It’s a fair question — and one that more ministers are asking seriously. Is a doctorate actually worth it for someone who plans to stay in pastoral ministry? Will it make me a better preacher, a more capable leader, a more faithful shepherd? Or is it an academic exercise that belongs in the university, not the church?
The honest answer is: it depends entirely on which degree you pursue and why. A doctorate pursued for the wrong reasons — credential-chasing, prestige, or vague professional ambition — rarely produces the kind of formation that serves a minister well. But a doctorate pursued because you have genuine questions you want to answer at depth, because you want to grow in a specific area of your calling, or because you sense that God is leading you toward teaching and scholarship — that kind of doctoral study can be genuinely transformative.
There are four doctoral degrees commonly available to ministers in evangelical theological education: the Doctor of Ministry (DMin), the Doctor of Philosophy (PhD), the Doctor of Education (EdD), and the Doctor of Educational Ministry (DEdMin). Each one serves a different kind of minister with a different kind of calling. Understanding which degree fits your situation is the first step toward knowing whether doctoral study makes sense for you at all.
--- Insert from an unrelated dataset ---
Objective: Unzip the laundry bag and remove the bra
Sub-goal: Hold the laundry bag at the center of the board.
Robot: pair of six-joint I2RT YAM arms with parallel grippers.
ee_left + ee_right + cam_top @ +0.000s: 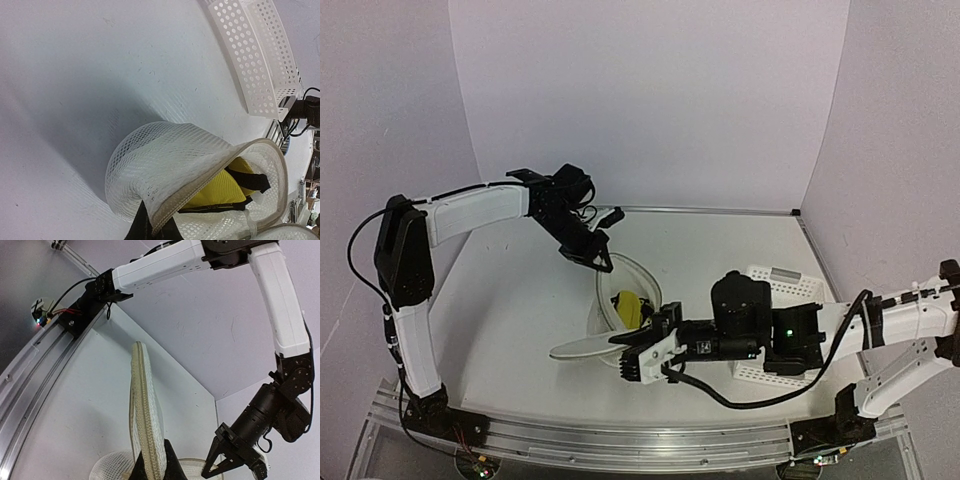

The Doctor of Ministry: Depth for the Practicing Pastor
The DMin is the most ministry-facing of the four degrees — and for most pastors, it is the most natural fit. It is a professional doctorate, which means it is designed not to produce scholars, but to develop practitioners. If you are already in ministry and want to go deeper in it, the DMin is where that kind of growth happens at the doctoral level.
In practical terms, a DMin tends to help ministers in three areas. First, it develops theological depth — the ability to engage Scripture and doctrine at a higher level of rigor, to think through difficult questions more carefully, and to bring that thinking to bear in preaching, teaching, and pastoral care. Second, it develops ministry competency — giving pastors frameworks and skills for the specific challenges of their calling, whether that’s preaching, counseling, leadership, or church revitalization. Third, and perhaps most importantly, it develops the kind of intellectual and spiritual formation that comes from sustained, disciplined engagement with hard questions over several years.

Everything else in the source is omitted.